NOTE. Reported in 157 N.E.2d 469. Rehearing denied in 160 N.E.2d 200.

NOTES

[1] State ex rel. Fry v. Bd. of Commissioners of Martin County (1890), 125 Ind. 247, 25 N.E. 286; State ex rel. Reynolds v. Bd. of Commissioners of Tippecanoe County (1874), 45 Ind. 501.

[2] State ex rel. Smithermon et al. v. Davis, etc. et al. (1958), 238 Ind. 563, 151 N.E.2d 495; Board of Comm'rs of Daviess Co. v. State ex rel. City of Washington (1895), 141 Ind. 187, 192, 40 N.E. 686; The State ex rel. Roundtree v. The Board of Commissioners of Gibson Co. (1881), 80 Ind. 478; State ex rel. v. Hall (1921), 191 Ind. 271, 276, 277, 131 N.E. 821; Wise v. McKeever (1916), 184 Ind. 686, 696, 112 N.E. 765; Public Service Com. v. State ex rel. (1916), 184 Ind. 273, 111 N.E. 10; Recher v. State ex rel. (1914), 182 Ind. 301, 305, 106 N.E. 355; Rodenbarger v. State ex rel. (1906), 165 Ind. 685, 689, 76 N.E. 398; Welch v. State ex rel. (1905), 164 Ind. 104, 107, 72 N.E. 1043; State ex rel. v. Board, etc. (1901), 157 Ind. 96, 98, 60 N.E. 939; State ex rel. Roberts v. Bever (1885), 143 Ind. 488, 492, 41 N.E. 802; State ex rel. Cutter v. Kamman, Trustee, et al. (1898), 151 Ind. 407, 410, 51 N.E. 483; The State ex rel. Dunkleberg v. Porter, Trustee of Clinton Township (1893), 134 Ind. 63, 33 N.E. 687; The Board of Comm'rs of Hamilton Co. v. The State ex rel. Stephenson et al. (1888), 113 Ind. 179, 185, 15 N.E. 258.

[3] See City of Indianapolis v. College Park Land Co. (1918), 187 Ind. 541, 547, 118 N.E. 356.

[4] In People ex rel. Jackson & Morris, Inc. v. Smuczynski (1951), 345 Ill. App. 63, 67, 102 N.E.2d 168, 170, the court held as follows:

"`The city council cannot, by failing to pass any ordinance, reserve to itself arbitrary discretion to approve plats or not to approve them. Where the city has not passed any ordinance on the subject, the only requirements to which the owner is obliged to conform are those of the statute.'"

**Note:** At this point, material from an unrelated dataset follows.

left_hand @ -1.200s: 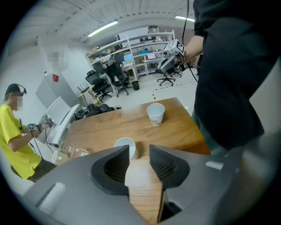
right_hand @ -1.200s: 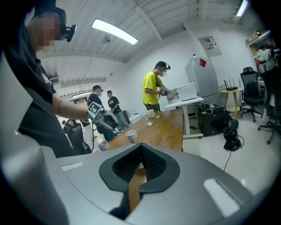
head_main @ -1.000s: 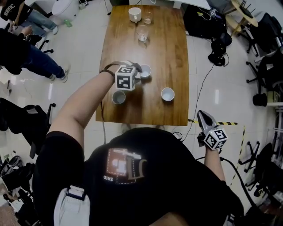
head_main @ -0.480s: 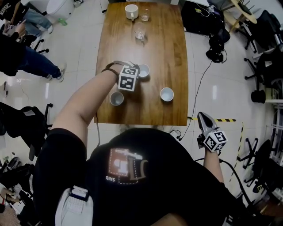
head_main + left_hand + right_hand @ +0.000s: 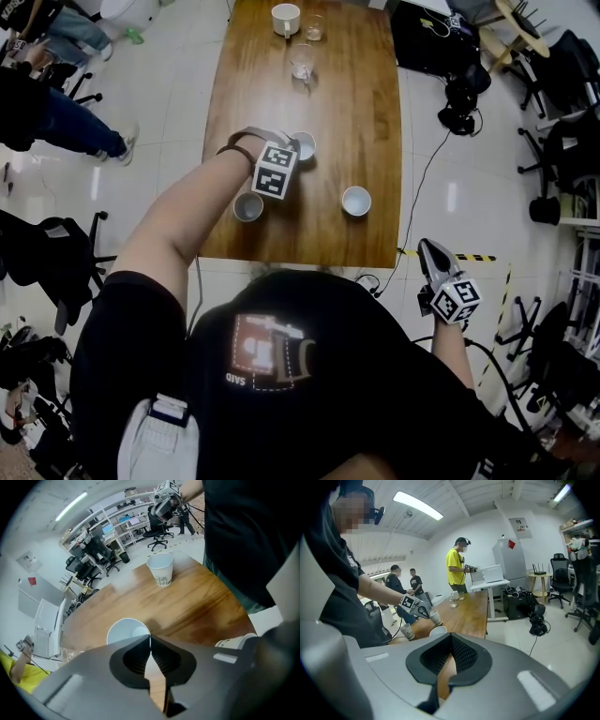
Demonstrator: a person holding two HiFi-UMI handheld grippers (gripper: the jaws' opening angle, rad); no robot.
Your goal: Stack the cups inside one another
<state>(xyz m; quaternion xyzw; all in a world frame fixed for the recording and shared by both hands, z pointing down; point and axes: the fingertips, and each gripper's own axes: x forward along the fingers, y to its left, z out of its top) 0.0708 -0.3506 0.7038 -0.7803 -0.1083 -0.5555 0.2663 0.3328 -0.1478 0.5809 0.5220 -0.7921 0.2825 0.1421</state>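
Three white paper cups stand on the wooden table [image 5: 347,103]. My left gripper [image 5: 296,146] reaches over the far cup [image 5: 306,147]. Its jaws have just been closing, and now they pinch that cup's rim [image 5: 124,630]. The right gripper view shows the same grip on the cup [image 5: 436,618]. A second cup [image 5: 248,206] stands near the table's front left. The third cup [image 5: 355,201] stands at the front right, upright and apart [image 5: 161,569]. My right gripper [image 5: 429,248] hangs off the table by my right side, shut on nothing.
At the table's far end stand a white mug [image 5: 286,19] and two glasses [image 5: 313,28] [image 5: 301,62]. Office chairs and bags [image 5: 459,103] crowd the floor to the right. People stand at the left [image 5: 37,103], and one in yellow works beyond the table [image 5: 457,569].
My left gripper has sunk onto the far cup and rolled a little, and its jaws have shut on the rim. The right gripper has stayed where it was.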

Also in the case of Hoerrmann v. Wabash Ry. Co. (1923), 309 Ill. 524, 535, 141 N.E. 289, 293, the court held as follows:

"... The act of approval by a village board ... when the statutes and ordinances have been complied with in making a plat of a subdivision, is ministerial and may be enforced by mandamus. ..."

[5] The decree provided in part:

"It is Therefore Ordered, Adjudged and Decreed by the Court that at the time this action was filed, the Plan Commission of the Town of Dyer did not have power to approve and disapprove subdivision plats and, particularly, did not have such power over the plat of the Flower Gardens Addition to the Town of Dyer.

"Before the Plan Commission of the Town of Dyer could acquire the power to approve or disapprove subdivision plats, it was necessary that the Town of Dyer, through its Town Board, adopt a subdivision control ordinance and a Master Plan, or part thereof, as defined in Sec. 3, Ch. 174, of the Acts of the Indiana General Assembly for 1947, at page 571; as amended by Sec. 1, Ch. 178, of the Acts of the Indiana General Assembly of 1953, at page 641.

"That until such time, the Board of Trustees of the Town of Dyer was the only body having power to approve or disapprove subdivision plats and is now the only body having such power over the subdivision plat of the Flower Gardens Addition to the Town of Dyer.

"It is Further Ordered, Adjudged and Decreed by the Court that Part 2, Sec. 3 of Title III, Part 3a, Section 3 of Title III of the Ordinance No. 281 of the Town of Dyer are ineffective and inoperative because of the mandatory provisions of said ordinance, (are) made dependent on a non-existent Street and Thoroughfare Plan."

[6] The annexation or refusal to annex new territory is a legislative function. Rhyne: Municipal Law, pp. 34-36.

[1] See: Rhyne, Municipal Law, pp. 34-36 for other reasons for refusing the annexation of new territory.